Department of Statistics, University of Gujrat, Gujrat 50700, Pakistan.
Department of Internal Medicine, College of Medicine, Majmaah University, Almajmaah 11952, Saudi Arabia.
Int J Environ Res Public Health. 2021 Nov 29;18(23):12586. doi: 10.3390/ijerph182312586.
Criticism of the implementation of existing risk prediction models (RPMs) for cardiovascular diseases (CVDs) in new populations motivates researchers to develop regional models. The predominant usage of laboratory features in these RPMs is also causing reproducibility issues in low-middle-income countries (LMICs). Further, conventional logistic regression analysis (LRA) does not consider non-linear associations and interaction terms in developing these RPMs, which might oversimplify the phenomenon. This study aims to develop alternative machine learning (ML)-based RPMs that may perform better at predicting CVD status using nonlaboratory features in comparison to conventional RPMs. The data was based on a case-control study conducted at the Punjab Institute of Cardiology, Pakistan. Data from 460 subjects, aged between 30 and 76 years, with (1:1) gender-based matching, was collected. We tested various ML models to identify the best model/models considering LRA as a baseline RPM. An artificial neural network and a linear support vector machine outperformed the conventional RPM in the majority of performance matrices. The predictive accuracies of the best performed ML-based RPMs were between 80.86 and 81.09% and were found to be higher than 79.56% for the baseline RPM. The discriminating capabilities of the ML-based RPMs were also comparable to baseline RPMs. Further, ML-based RPMs identified substantially different orders of features as compared to baseline RPM. This study concludes that nonlaboratory feature-based RPMs can be a good choice for early risk assessment of CVDs in LMICs. ML-based RPMs can identify better order of features as compared to the conventional approach, which subsequently provided models with improved prognostic capabilities.

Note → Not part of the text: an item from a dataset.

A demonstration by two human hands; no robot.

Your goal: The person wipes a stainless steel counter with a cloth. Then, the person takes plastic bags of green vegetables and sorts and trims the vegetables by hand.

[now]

现有心血管疾病(CVD)风险预测模型(RPM)在新人群中的实施受到批评,这促使研究人员开发区域性模型。这些 RPM 中主要使用实验室特征也导致中低收入国家(LMICs)的可重复性问题。此外,在开发这些 RPM 时,传统的逻辑回归分析(LRA)没有考虑非线性关联和交互项,这可能会使现象过于简化。本研究旨在开发替代的机器学习(ML)为基础的 RPM,与传统的 RPM 相比,使用非实验室特征可能会更好地预测 CVD 状况。该数据基于在巴基斯坦旁遮普心脏病学研究所进行的病例对照研究。收集了年龄在 30 至 76 岁之间、性别匹配(1:1)的 460 名受试者的数据。我们测试了各种 ML 模型,以确定在考虑 LRA 作为基线 RPM 的情况下,哪种模型表现最佳。人工神经网络和线性支持向量机在大多数性能矩阵中的表现均优于传统 RPM。表现最佳的基于 ML 的 RPM 的预测准确率在 80.86%至 81.09%之间,高于基线 RPM 的 79.56%。基于 ML 的 RPM 的判别能力也与基线 RPM 相当。此外,与基线 RPM 相比,基于 ML 的 RPM 确定的特征顺序有很大不同。本研究得出结论,基于非实验室特征的 RPM 是评估 LMICs 中 CVD 早期风险的一个不错的选择。与传统方法相比,基于 ML 的 RPM 可以识别更好的特征顺序,从而为模型提供了改进的预后能力。